John Cale is the dictionary definition of punk – look up The Complete Oxford English Dictionary. A quote from NME: “John Cale was the first punk”, or some such phrase, is the example of how the word ‘punk’ is used (don’t quote me on this in your school work, look up the dictionary for yourself). John Cale was still looking like a punk, even though he was wearing a coat and tie, with peroxide blond hair with a large pink patch on one side.
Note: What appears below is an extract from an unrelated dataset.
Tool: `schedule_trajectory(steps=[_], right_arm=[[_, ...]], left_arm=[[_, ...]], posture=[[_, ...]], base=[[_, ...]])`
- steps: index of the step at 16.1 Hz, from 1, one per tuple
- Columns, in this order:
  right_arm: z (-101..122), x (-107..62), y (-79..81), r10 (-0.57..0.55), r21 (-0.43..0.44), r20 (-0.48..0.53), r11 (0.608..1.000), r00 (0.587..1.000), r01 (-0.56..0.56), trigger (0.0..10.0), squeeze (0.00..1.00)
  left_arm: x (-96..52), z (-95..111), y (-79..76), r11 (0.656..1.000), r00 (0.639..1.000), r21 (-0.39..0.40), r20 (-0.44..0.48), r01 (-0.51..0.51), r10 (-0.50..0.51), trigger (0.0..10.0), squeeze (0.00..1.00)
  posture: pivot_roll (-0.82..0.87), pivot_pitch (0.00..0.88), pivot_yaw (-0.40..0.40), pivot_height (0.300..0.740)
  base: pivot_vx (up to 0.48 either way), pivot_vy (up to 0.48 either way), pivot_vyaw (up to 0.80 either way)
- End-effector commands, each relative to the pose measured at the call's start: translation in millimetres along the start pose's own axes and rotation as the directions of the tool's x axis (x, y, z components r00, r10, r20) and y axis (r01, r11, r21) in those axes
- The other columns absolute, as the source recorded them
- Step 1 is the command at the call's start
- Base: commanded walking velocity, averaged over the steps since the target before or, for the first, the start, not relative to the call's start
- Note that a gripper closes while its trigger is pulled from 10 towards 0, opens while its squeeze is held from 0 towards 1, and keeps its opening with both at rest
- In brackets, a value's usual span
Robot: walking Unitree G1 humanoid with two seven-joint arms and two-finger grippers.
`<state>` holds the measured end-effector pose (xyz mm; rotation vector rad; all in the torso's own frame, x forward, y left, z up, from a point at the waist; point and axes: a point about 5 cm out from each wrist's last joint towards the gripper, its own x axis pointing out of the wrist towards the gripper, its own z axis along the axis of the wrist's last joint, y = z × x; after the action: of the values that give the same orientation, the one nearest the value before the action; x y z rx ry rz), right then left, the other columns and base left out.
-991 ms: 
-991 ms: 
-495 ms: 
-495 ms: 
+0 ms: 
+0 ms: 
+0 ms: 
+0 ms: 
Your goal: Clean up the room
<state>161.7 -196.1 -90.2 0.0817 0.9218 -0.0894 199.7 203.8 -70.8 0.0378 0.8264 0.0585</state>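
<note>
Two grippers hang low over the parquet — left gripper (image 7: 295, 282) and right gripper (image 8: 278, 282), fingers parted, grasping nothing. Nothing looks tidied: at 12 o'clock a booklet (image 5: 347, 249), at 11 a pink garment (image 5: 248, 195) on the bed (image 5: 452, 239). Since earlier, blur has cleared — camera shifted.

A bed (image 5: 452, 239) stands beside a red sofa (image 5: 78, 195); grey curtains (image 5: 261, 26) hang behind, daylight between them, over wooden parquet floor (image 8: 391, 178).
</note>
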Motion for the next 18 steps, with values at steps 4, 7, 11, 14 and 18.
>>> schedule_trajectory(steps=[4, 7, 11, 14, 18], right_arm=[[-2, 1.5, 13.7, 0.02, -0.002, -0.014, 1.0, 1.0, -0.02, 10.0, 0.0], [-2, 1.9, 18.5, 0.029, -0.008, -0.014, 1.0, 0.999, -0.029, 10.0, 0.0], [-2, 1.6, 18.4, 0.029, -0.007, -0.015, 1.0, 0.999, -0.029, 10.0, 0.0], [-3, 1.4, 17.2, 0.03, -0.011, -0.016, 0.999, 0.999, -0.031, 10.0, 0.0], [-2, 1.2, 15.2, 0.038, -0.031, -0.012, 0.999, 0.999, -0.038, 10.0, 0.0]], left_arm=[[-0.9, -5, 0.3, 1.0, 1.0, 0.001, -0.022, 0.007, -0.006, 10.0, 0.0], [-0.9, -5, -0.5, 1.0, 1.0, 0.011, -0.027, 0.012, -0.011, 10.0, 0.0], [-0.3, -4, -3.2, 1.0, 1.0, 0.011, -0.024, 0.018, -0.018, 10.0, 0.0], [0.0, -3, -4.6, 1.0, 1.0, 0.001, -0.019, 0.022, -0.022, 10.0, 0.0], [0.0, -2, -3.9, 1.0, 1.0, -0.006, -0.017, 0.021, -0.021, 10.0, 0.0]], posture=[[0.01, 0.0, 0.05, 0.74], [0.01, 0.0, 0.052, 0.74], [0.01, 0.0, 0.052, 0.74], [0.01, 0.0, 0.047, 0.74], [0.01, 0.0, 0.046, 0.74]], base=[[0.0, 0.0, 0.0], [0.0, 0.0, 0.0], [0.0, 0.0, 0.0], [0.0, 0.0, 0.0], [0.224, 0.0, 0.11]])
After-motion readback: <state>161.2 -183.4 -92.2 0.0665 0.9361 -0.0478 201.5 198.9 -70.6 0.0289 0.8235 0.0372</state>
The concert was like a collision between past and future. There was an intermission, unheard of in rock’n’roll (“We can play one long set or two sort sets” Lou Reed – Velvet Underground Live 69) but there were two encores (strange in the world of classical music but typical of a rock concert). The stage manager brought out a big bouquet of flowers to John Cale at the start of the second encore. I would have liked the lead guitarist and conductor shake hands, like the tradition of the lead violin and conductor shaking hands, to complete this collision between past and future traditions. The final encore was Chorale from Sabotage Live – a beautiful song that proved, even at the end of the concert, that age hasn’t weakened Cale’s fine Welsh singing voice.

The audience spanned all generations from the very young to people that made me feel young. Such is the attraction of this punk. I was glad to be among them.